YOUR TASK:
Look at the data below and print exactly the lines from its first line through the line with "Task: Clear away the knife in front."; the pictures stay out of the copy.

DATA TO EXAMINE:
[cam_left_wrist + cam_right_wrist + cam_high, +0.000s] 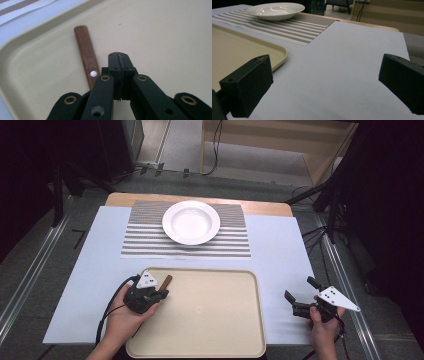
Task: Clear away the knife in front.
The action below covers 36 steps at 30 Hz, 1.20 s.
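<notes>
place: lab/studio | cues: tripod legs, floor cables, dark surround

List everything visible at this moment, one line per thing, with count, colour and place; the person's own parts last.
Tray: one, beige, near middle of the table.
Wooden handle: one, brown with a metal rivet, lying in the tray's left corner, beside the left gripper's jaws; its other end is hidden.
Bowl: one, white, on the placemat.
Placemat: one, grey-and-white striped, beyond the tray.
Table sheet: one, pale blue, under everything.
Left gripper: one, black, shut, over the tray's left part.
Right gripper: one, black, open, right of the tray.
Hands: two, at the bottom edge, left hand, right hand.
</notes>
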### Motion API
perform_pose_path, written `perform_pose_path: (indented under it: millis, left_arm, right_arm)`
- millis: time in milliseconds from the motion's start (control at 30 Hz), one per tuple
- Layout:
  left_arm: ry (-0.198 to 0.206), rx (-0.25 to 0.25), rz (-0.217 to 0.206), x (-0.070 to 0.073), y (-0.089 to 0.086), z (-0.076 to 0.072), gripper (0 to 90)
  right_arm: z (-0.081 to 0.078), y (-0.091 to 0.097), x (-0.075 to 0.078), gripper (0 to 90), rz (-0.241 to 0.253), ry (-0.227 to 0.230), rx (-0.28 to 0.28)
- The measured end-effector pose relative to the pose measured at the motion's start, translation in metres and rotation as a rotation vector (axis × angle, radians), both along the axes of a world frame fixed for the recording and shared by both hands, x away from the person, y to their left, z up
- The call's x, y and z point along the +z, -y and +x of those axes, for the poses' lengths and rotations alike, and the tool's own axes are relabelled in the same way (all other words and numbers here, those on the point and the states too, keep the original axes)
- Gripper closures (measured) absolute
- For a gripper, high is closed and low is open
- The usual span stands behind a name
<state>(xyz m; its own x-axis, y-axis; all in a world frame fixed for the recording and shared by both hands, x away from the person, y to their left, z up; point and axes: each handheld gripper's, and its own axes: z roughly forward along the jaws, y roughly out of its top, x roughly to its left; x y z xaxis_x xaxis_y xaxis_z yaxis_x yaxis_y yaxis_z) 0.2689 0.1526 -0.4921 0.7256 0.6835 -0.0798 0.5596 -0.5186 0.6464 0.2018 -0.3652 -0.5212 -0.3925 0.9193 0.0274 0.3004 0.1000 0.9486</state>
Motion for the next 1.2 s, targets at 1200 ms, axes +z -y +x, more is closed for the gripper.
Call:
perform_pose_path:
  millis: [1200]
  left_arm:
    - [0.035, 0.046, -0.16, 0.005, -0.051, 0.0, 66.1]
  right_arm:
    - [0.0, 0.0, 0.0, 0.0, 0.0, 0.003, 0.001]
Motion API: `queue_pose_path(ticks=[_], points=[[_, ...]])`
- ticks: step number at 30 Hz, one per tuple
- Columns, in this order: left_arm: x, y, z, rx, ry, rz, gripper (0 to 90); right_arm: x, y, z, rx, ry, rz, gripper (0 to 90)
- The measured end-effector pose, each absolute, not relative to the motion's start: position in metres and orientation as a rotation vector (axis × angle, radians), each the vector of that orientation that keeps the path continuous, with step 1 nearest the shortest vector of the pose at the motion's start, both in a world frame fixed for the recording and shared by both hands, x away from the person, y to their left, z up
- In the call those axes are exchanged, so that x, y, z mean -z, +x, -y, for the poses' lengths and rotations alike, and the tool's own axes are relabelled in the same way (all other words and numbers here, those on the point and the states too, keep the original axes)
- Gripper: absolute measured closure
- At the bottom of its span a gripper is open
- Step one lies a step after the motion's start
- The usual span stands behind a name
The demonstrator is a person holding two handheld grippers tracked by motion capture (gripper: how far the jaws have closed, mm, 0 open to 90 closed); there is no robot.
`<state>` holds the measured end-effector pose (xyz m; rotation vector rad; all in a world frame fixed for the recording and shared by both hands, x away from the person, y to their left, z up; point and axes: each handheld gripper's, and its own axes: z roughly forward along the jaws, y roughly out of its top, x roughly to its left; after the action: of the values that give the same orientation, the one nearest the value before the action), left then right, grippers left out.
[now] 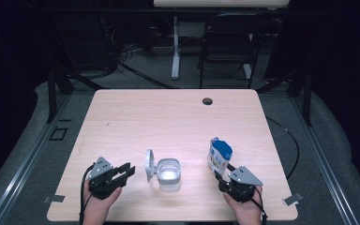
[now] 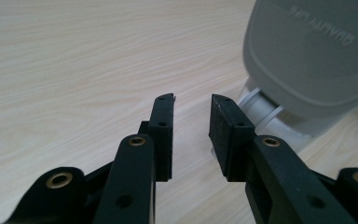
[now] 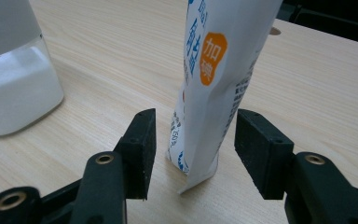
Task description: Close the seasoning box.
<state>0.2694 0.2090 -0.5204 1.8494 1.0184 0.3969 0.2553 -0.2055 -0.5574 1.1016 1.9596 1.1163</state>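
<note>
A small clear container (image 1: 168, 174) with white contents stands near the table's front edge, its grey hinged lid (image 1: 149, 165) tipped up on the left side. My left gripper (image 1: 124, 172) sits just left of that lid, jaws a narrow gap apart with nothing between them. In the left gripper view the gripper (image 2: 191, 121) points past the lid (image 2: 307, 56). A white and blue bag (image 1: 219, 154) stands upright to the right of the container. My right gripper (image 3: 196, 126) is open, its jaws flanking the bag's (image 3: 214, 84) lower part with a gap on each side.
The wooden table (image 1: 168, 117) has a cable hole (image 1: 207, 101) near its far edge. A dark chair (image 1: 227, 47) and a white desk leg (image 1: 175, 47) stand beyond it. The container (image 3: 14, 84) sits to the left in the right gripper view.
</note>
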Motion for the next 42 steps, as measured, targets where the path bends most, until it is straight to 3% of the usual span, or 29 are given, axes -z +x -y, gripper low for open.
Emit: queue_pose_path(ticks=[15,42], points=[[0.503,0.274,-0.200,-0.360,1.883,-0.963,89.6,0.556,0.250,0.206,-1.112,1.082,-1.960,47.3],[0.478,0.275,-0.184,-0.348,1.888,-0.913,90.0,0.552,0.231,0.208,-1.124,1.089,-1.929,46.9]])
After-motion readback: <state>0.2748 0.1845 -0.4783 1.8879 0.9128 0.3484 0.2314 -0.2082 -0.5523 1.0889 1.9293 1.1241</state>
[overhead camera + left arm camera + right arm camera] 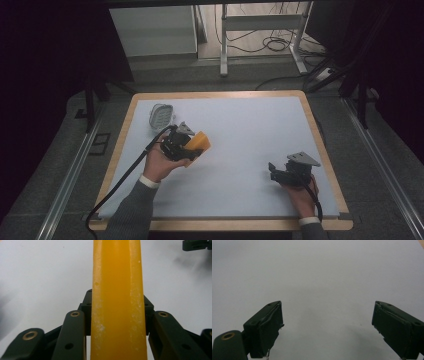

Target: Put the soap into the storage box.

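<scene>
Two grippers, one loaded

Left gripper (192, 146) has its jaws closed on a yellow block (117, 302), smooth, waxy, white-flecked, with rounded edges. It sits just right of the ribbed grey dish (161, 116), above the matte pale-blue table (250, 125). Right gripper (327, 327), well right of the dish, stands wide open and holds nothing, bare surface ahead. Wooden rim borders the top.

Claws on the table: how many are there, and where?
2. The left claw is left of the middle of the table, shut on an orange block near a clear dish. The right claw is near the right edge, open and empty.
</scene>
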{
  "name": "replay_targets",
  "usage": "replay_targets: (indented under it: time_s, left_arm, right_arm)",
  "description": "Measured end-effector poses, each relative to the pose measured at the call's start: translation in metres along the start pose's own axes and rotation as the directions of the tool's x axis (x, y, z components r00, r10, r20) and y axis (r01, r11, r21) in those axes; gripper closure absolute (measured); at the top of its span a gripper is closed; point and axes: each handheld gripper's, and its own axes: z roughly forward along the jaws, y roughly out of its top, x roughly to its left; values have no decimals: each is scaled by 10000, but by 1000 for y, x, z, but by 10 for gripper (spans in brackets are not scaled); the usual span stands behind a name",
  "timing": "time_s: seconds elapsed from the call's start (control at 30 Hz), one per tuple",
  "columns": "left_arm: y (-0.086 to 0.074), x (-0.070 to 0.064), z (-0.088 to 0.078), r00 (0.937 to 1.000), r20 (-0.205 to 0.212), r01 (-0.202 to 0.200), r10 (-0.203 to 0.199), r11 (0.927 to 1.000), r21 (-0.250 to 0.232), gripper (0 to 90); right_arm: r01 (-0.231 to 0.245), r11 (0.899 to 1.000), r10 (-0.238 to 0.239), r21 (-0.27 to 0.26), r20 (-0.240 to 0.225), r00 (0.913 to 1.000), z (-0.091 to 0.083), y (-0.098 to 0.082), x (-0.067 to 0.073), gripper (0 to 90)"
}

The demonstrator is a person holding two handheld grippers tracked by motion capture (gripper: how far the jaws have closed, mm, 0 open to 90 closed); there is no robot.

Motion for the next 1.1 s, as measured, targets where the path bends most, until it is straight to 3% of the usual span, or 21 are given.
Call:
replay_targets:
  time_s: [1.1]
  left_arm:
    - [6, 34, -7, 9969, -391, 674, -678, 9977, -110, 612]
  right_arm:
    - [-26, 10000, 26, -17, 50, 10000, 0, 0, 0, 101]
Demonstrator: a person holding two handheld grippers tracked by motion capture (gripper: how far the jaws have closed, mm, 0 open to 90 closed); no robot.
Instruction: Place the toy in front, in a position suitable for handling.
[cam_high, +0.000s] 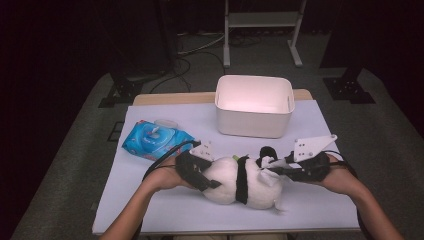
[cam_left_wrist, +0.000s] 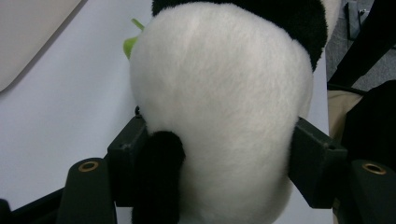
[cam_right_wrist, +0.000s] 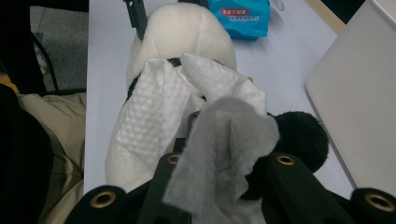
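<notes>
A plush panda (cam_high: 240, 182) is laid on its side on the white desk (cam_high: 150, 200), in front of the white bin (cam_high: 254, 106) and to the right of a blue pack of wipes (cam_high: 155, 140). Its rounded rear end is clamped between the left tongs (cam_high: 202, 175), whose pads are pressed into the fur. A white wipe (cam_right_wrist: 205, 140) is pinched in the closed right tongs (cam_high: 280, 170) and is held against the panda's head.

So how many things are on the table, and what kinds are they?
Toy panda: 1
Wet wipe, on the panda: 1
Blue pack of wipes: 1
White tub: 1
Total: 4
</notes>
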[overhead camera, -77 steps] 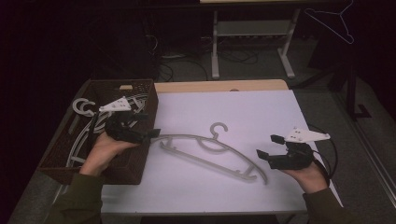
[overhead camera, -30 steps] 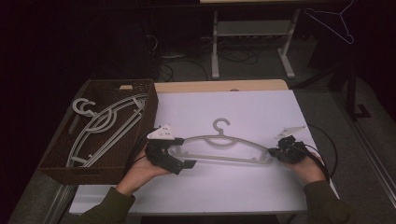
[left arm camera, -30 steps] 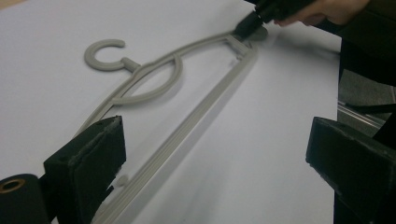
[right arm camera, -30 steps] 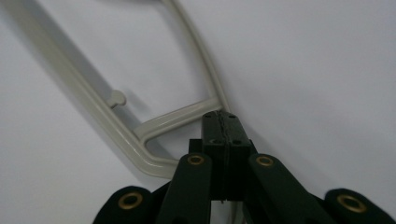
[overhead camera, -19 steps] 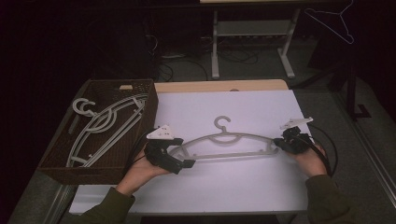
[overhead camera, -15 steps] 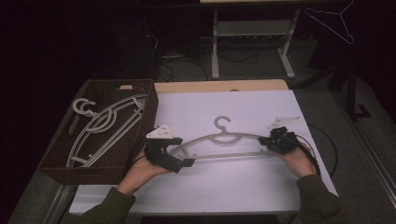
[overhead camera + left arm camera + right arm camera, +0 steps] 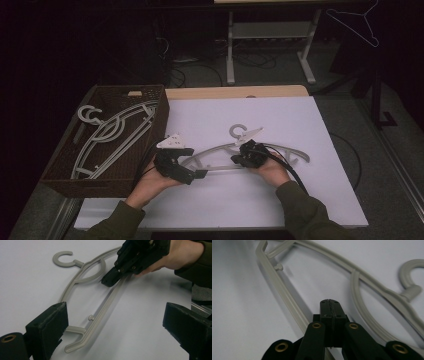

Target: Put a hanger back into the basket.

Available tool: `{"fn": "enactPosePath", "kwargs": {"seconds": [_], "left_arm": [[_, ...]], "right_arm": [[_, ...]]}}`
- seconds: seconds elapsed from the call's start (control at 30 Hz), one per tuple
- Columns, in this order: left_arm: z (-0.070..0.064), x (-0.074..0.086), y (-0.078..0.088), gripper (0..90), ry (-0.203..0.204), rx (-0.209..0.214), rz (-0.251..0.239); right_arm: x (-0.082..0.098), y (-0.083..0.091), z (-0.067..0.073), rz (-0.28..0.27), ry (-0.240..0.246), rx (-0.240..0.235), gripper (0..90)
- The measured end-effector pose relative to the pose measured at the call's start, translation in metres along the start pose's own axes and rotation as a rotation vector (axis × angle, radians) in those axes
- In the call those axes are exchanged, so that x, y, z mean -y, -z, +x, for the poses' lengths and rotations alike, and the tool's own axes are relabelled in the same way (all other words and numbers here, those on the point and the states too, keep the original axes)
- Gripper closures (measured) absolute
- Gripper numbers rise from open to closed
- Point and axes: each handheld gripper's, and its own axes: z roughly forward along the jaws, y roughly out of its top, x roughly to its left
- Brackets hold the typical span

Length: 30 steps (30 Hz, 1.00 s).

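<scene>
Dim lab; cables [image 7: 200, 62], metal stand [image 7: 270, 37]

Dim room, bright table, soft shadows

We hold our left gripper [image 7: 192, 172] low at the left, forearm coming in from the bottom edge, its jaws standing wide apart. Our right gripper [image 7: 239, 159] sits near the middle, angled toward the left one, jaws pressed flat together with nothing between them.
</scene>
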Motion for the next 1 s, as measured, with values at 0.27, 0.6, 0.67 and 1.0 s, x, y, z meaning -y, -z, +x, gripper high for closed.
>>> {"fn": "enactPosePath", "kwargs": {"seconds": [0.27,0.6,0.67,1.0], "left_arm": [[0.0,0.001,-0.001,5.8,-0.002,-0.004,0.01],[0.0,0.002,-0.005,5.8,-0.005,0.008,0.026],[0.0,0.003,-0.005,5.8,-0.007,0.009,0.026],[0.002,0.005,-0.01,5.8,0.003,0.01,0.032]], "right_arm": [[0.014,0.008,0.009,0.037,0.018,-0.051,90.0],[0.047,0.054,0.027,-0.029,0.018,-0.042,89.8],[0.052,0.069,0.023,-0.065,0.001,-0.008,89.9],[0.088,0.103,0.01,-0.074,-0.072,0.086,89.9]]}}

ANSWER SPACE:
[cam_left_wrist + cam_right_wrist + cam_high, +0.000s] 
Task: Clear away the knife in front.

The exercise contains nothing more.